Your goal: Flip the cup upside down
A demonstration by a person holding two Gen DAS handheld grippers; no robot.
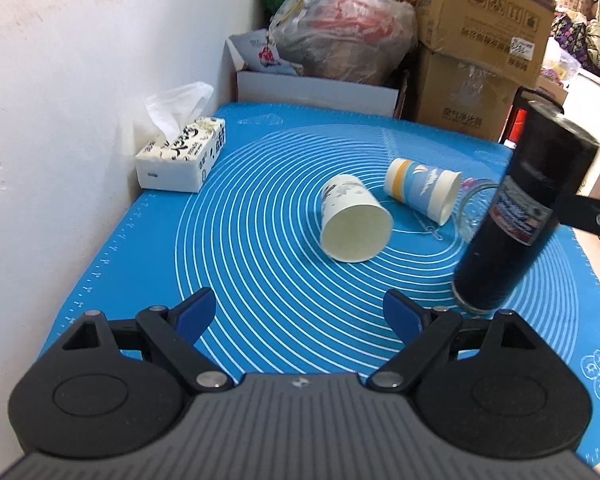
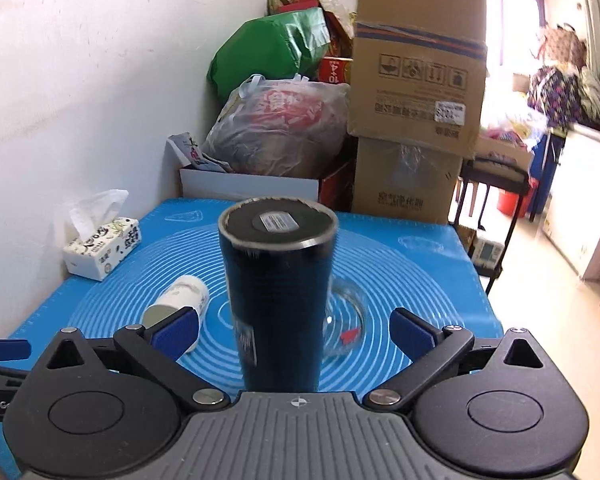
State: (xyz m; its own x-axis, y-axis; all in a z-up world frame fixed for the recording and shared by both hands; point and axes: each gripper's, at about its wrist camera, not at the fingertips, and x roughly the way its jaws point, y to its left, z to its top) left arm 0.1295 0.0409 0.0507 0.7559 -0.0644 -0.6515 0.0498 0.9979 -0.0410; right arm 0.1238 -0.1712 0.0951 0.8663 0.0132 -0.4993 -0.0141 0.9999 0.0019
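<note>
A tall black tumbler (image 2: 278, 300) stands upside down on the blue mat (image 2: 412, 276), base up with a sticker on it. It stands between the spread fingers of my right gripper (image 2: 296, 334), which is open and not touching it. In the left wrist view the tumbler (image 1: 512, 220) stands at the right, leaning in the lens. My left gripper (image 1: 300, 314) is open and empty, low over the mat's near side. A white paper cup (image 1: 352, 220) and a blue paper cup (image 1: 422, 190) lie on their sides. A clear glass (image 2: 346, 320) lies behind the tumbler.
A tissue box (image 1: 182, 154) sits at the mat's far left by the white wall. Cardboard boxes (image 2: 416, 92), plastic bags (image 2: 284, 128) and a white box (image 1: 316, 88) crowd the far edge. The table's right edge drops to the floor (image 2: 540, 280).
</note>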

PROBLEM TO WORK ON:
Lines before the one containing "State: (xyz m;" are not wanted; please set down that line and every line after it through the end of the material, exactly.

ANSWER SECTION:
State: (xyz m; its own x-axis, y-axis; all in a z-up world frame fixed for the recording and shared by both hands; point and axes: each gripper's, at about its wrist camera, not at the fingertips, and x roughly the way its jaws point, y to its left, z to its top) left arm 0.1295 0.0409 0.0507 0.7559 -0.0644 -0.6515 0.0498 0.9979 -0.0410; right arm 0.1238 -0.1712 0.0951 0.8663 0.0132 -0.4993 -0.0141 0.9999 0.0019
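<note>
A tall black tumbler (image 2: 278, 300) stands upside down on the blue mat (image 2: 412, 276), base up with a sticker on it. It stands between the spread fingers of my right gripper (image 2: 296, 334), which is open and not touching it. In the left wrist view the tumbler (image 1: 512, 220) stands at the right, leaning in the lens. My left gripper (image 1: 300, 314) is open and empty, low over the mat's near side. A white paper cup (image 1: 352, 220) and a blue paper cup (image 1: 422, 190) lie on their sides. A clear glass (image 2: 346, 320) lies behind the tumbler.
A tissue box (image 1: 182, 154) sits at the mat's far left by the white wall. Cardboard boxes (image 2: 416, 92), plastic bags (image 2: 284, 128) and a white box (image 1: 316, 88) crowd the far edge. The table's right edge drops to the floor (image 2: 540, 280).
</note>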

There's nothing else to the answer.